Pero Jesús no solo cura, sino que también ora. En realidad, no son dos cosas diferentes. Orar y sanar son dos caras de la misma moneda. Cuando la gente busca a Jesús lo encuentra en oración. Es Él quien se acerca, recorriendo todas las aldeas de nuestro mundo y buscando incesantemente al hombre herido en su cuerpo y en su alma. La enfermedad no es únicamente corporal, sino también espiritual; por ello, es imposible atender al cuerpo y descuidar el alma. Oración y acción son parte de una misma realidad y de una misma misión. Jesús manda callar a los demonios, que curiosamente son los únicos que le reconocen; no les deja hablar con su silencio, con su entrega, con su palabra incesante que ha de extender por todos sitios. Debemos preguntarnos si nosotros tratamos de imponer nuestras palabras al silencio de Cristo orante. Vivimos en un mundo que habla demasiado y no sabe ni callar ni escuchar. El grito de los sufrientes nos duele tanto que buscamos con ansiedad respuestas prefabricadas, sin darnos cuenta que hay silencios y gestos que dicen mucho más que las palabras. Buscamos por propio interés, con miles de proyectos, ideas y sueños, tratando de hacer tantas cosas buenas que a penas nos queda tiempo para serlo.

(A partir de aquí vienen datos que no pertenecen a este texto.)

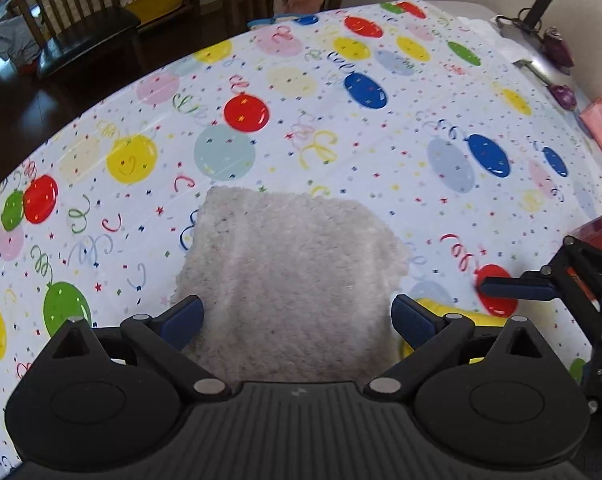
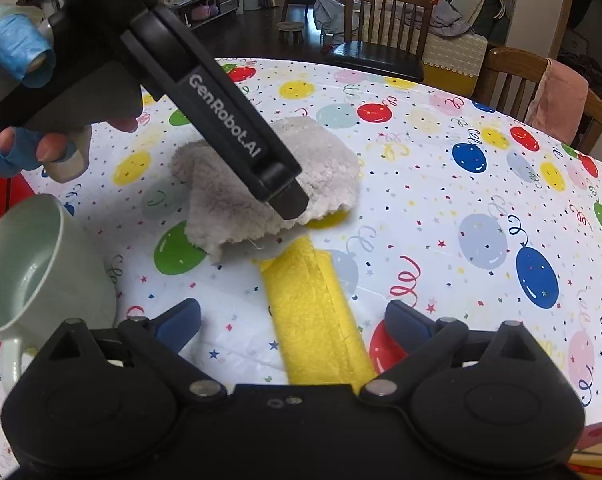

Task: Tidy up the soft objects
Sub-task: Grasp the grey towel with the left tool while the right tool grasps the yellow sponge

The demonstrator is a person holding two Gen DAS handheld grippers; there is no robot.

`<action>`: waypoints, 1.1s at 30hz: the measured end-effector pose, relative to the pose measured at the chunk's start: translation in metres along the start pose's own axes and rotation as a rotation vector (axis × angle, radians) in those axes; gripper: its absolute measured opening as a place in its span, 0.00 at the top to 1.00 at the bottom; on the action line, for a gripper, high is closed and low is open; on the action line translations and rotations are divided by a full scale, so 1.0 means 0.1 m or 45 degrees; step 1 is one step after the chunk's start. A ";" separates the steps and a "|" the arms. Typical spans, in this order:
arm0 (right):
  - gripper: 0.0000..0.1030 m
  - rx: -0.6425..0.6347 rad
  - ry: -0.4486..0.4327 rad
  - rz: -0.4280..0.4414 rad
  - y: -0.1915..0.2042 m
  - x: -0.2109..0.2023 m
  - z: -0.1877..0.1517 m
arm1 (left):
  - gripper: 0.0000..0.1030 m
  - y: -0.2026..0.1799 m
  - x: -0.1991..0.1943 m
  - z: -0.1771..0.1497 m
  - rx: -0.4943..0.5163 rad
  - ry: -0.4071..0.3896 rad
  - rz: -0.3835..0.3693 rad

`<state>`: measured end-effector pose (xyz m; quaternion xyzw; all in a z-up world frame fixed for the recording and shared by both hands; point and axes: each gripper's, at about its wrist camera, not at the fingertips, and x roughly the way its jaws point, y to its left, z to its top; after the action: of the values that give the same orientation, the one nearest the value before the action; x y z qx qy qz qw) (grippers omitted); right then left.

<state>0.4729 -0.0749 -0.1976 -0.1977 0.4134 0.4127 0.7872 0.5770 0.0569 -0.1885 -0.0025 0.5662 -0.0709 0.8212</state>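
In the left wrist view, the left gripper (image 1: 297,320) hangs over one grey cloth (image 1: 289,280) lying on the balloon-print tablecloth (image 1: 341,152). Its two blue-padded fingers (image 1: 183,318) stand spread, one at each side of the cloth's near part; whether the pads press on the fabric I cannot tell. A bit of yellow cloth (image 1: 461,316) shows just beside the right finger, and the right gripper's (image 1: 517,286) tip reaches in from the right edge above it. No writing can be read in this view. Two wooden chairs (image 1: 77,12) stand beyond the table. In the right wrist view, the right gripper (image 2: 293,320) is spread wide with nothing pinched; the one yellow cloth (image 2: 317,320), a folded strip, runs between its fingers (image 2: 179,322) and away to the grey cloth (image 2: 237,192), whose edge lies over its far end. The left gripper's (image 2: 289,200) black body, marked "GenRobot.AI" in white, slants down onto the grey cloth, held by a hand (image 2: 33,148) with blue tape on its fingers. One pale green mug (image 2: 33,272) stands at the left, near the grey cloth. Two chairs (image 2: 385,28) stand behind the table here as well.
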 end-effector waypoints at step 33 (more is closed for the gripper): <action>0.61 0.308 -0.085 -0.034 -0.18 -0.19 -0.05 | 0.77 0.10 -0.17 -0.13 -0.166 -0.111 0.220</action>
<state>0.4786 -0.0978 -0.1852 -0.0929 0.4309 0.3558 0.8241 0.5605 0.0699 -0.1786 -0.0102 0.5314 0.0372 0.8462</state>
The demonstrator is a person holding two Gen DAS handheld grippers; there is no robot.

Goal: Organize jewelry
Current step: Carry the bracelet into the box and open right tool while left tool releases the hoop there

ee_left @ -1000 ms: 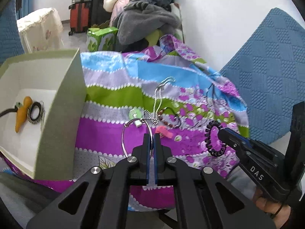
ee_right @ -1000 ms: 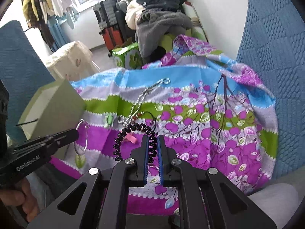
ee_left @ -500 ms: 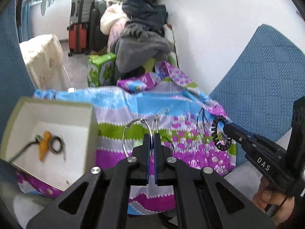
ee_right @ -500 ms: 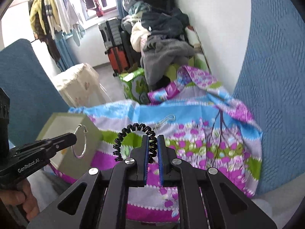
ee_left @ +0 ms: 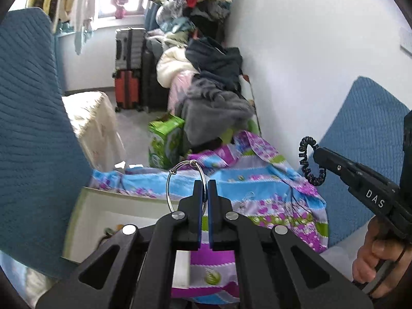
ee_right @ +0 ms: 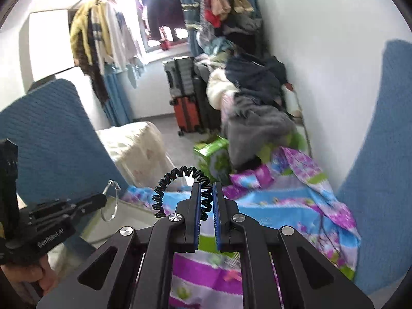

Por ello Jesús nos invita a no detenernos en nuestra miopía espiritual; a mirar siempre más allá y a recorrer con él el inmenso mapa de la humanidad.

 

Pablo entendió perfectamente esta actitud de Jesús y por ello convirtió su vida estática de fariseo en una vida peregrina y misionera; no puede ser de otra forma. No predica por gusto, no busca ningún beneficio, como si fuera un mercenario; ni tan siquiera busca la fama o la honra; Pablo ha sido liberado completamente, y como hombre libre encuentra la paga en el propio esfuerzo. Cuando se llega a esta altura espiritual, da lo mismos sufrir que no, ser el enfermo o el sanador, porque se comprende que todos estamos sumergidos en un mismo Misterio de amor del que no somos protagonistas, sino hijos y amigos invitados a participar de su dinamismo sanador y liberador. No hay paga mejor que anunciar la buena noticia, sobre todo a los pobres y débiles. No hay más dicha en esta vida que vaciarse por todos, aunque sólo sean unos pocos los que logren aferrarse a esta fuente de esperanza.